Cape Dorys are great boats, but I am always a fan of the Bristols and the Albergs. They are beautiful, and would be great for "minimal comfort and slip cost". Also, I might reccomend the slightly more upscale, Hinckely Pilot, which is gorgeous, and maneuvers very well. Good Luck


----------



## cardiacpaul (Jun 20, 2006)

What would I take to Bermuda??

A 24 year old female, maybe a 26 year old... and her younger sister.


----------



## Giulietta (Nov 14, 2006)

cardiacpaul said:


> What would I take to Bermuda??
> 
> A 24 year old female, maybe a 26 year old... and her younger sister.

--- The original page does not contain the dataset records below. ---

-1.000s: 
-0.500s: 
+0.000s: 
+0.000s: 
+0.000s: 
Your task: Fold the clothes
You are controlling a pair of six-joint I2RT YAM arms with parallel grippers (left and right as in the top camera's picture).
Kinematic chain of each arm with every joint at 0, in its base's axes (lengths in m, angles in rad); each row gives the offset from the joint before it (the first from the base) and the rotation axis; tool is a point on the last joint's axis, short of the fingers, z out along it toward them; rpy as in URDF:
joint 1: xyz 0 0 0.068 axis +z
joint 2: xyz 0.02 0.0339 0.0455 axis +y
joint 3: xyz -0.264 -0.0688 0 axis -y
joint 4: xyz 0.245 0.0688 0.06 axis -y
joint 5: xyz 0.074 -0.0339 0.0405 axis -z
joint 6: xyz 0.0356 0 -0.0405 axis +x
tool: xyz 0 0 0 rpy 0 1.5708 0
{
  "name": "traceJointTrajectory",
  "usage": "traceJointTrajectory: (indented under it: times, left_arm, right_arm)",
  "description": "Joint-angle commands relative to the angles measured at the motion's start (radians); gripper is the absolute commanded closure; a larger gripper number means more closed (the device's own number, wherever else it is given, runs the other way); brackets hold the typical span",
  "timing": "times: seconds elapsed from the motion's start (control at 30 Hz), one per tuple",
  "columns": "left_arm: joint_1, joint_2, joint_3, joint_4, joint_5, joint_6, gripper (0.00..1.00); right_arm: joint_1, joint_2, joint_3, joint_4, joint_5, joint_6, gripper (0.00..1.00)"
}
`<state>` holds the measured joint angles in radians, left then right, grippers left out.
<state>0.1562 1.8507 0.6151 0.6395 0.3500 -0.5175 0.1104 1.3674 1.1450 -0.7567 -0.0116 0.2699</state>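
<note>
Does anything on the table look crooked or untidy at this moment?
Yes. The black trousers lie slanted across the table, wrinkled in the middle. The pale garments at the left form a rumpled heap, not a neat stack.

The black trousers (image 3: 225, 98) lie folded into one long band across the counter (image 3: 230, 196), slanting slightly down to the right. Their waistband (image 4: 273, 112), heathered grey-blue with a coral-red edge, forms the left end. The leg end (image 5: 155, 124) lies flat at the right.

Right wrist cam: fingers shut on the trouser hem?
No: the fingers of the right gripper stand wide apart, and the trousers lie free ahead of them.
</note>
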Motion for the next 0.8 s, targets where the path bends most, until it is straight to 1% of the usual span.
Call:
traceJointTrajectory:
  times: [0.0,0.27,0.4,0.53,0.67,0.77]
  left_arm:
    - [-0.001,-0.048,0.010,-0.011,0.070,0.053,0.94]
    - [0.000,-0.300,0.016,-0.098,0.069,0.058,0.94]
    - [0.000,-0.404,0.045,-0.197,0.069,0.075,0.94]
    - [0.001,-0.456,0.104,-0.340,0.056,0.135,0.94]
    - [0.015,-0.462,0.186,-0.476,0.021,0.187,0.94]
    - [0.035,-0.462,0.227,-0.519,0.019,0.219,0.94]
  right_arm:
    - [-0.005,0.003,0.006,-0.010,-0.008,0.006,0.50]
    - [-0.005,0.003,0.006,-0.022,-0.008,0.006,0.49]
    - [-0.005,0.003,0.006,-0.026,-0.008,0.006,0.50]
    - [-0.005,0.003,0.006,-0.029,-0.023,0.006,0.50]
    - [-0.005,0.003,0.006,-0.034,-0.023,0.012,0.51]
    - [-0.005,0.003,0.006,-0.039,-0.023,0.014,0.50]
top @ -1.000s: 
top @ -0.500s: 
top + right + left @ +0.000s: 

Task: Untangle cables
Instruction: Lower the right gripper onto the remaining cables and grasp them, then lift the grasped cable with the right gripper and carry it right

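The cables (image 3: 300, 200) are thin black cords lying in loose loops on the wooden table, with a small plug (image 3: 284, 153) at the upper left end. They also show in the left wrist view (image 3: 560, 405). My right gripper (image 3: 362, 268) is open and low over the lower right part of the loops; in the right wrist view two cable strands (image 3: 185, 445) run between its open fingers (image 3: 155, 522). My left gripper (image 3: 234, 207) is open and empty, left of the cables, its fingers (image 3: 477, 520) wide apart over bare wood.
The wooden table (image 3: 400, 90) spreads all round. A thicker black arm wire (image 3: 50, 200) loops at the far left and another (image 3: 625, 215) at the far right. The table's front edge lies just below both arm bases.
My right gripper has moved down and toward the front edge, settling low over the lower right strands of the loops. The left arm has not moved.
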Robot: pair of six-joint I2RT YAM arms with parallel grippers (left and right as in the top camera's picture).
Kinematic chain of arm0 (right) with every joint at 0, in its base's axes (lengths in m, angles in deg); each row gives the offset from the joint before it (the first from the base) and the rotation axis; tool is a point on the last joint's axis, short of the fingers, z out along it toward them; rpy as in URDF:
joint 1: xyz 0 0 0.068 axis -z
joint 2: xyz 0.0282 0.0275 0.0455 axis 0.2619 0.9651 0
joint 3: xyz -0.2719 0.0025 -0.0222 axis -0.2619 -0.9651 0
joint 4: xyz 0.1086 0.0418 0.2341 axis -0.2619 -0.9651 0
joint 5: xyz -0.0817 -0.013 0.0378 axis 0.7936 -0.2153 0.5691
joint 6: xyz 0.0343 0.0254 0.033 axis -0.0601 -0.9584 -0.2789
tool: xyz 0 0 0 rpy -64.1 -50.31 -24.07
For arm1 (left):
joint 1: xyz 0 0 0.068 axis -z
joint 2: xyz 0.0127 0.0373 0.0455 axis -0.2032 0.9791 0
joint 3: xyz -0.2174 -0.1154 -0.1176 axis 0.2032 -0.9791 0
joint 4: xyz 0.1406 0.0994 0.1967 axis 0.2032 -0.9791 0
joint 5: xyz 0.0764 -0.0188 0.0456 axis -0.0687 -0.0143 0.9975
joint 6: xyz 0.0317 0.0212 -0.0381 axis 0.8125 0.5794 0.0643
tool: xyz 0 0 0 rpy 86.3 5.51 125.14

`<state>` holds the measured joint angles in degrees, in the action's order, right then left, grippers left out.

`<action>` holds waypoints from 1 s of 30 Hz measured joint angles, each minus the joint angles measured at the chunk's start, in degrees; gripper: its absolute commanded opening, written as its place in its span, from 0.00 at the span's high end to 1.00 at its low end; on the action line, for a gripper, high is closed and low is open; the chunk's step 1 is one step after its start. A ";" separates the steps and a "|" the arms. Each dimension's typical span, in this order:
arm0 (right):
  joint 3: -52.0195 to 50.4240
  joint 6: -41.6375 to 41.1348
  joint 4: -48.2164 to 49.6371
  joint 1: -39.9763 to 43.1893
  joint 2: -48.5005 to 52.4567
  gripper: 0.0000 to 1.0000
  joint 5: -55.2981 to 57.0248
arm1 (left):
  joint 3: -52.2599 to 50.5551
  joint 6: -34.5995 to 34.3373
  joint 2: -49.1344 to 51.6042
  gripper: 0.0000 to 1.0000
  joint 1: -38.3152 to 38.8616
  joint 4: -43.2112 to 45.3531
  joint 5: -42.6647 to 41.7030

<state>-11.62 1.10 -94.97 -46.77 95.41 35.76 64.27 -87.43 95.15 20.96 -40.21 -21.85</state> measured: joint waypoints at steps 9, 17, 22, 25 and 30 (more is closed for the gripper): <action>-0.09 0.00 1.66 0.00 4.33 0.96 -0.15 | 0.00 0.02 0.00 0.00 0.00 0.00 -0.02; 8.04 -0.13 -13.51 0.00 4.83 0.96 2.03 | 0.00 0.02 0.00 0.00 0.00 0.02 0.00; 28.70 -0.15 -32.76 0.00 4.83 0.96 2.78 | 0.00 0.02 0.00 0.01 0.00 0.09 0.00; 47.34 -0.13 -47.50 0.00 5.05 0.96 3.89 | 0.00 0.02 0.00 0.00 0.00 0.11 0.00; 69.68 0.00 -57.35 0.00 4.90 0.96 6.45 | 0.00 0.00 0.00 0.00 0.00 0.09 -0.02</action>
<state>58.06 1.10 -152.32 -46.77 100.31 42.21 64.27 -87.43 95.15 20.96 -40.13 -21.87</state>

HEHEHEHE what for???? with your heart, only if its to look at them and wonder!!!!


----------



## cardiacpaul (Jun 20, 2006)

Hey, I'm not dead yet!

I told the Dr. that we'd like to resume horizontal dancing, and he said, "I dunno about that yet, it could be fatal"... 
I looked him square in the eye and said... 

"If she dies, she dies"


----------



## Giulietta (Nov 14, 2006)

cardiacpaul said:


> "If she dies, she dies"


HEHEHEHEHEHE.  That was funny.......how you feling?? better I hope..


----------



## camaraderie (May 22, 2002)

CP...if you try that, I recommend switching to 8D AGM's!! <g>


----------



## cardiacpaul (Jun 20, 2006)

I'm as good as I'm going to get... 

The thing they have in me regulates my heart rate and if gets over 150, it'll kick me in the heart, just like they do with the paddles on TV. 

They told me it was the size of a deck of playing cards. They lied. It feels like the size of the flash cards that the teacher uses to teach kids how to add. 

Actually, I'm doing well, considering. I was told that I can no longer use a jackhammer, or a chainsaw. Like that was a problem for me. 

I'm a little concerned that I won't be able to raise the sails without more mechanical help, but we'll deal with that when the time comes. 

Much to the chagrin of all of my ex-wives, I'm determined to live a long and happy life.


----------



## Giulietta (Nov 14, 2006)

cardiacpaul said:


> I'm as good as I'm going to get...
> 
> GOOD TO HEAR THAT
> 
> ...


I have nothing to say!!!!


----------



## sailingdog (Mar 19, 2006)

cardiacpaul said:


> What would I take to Bermuda??
> 
> A 24 year old female, maybe a 26 year old... and her younger sister.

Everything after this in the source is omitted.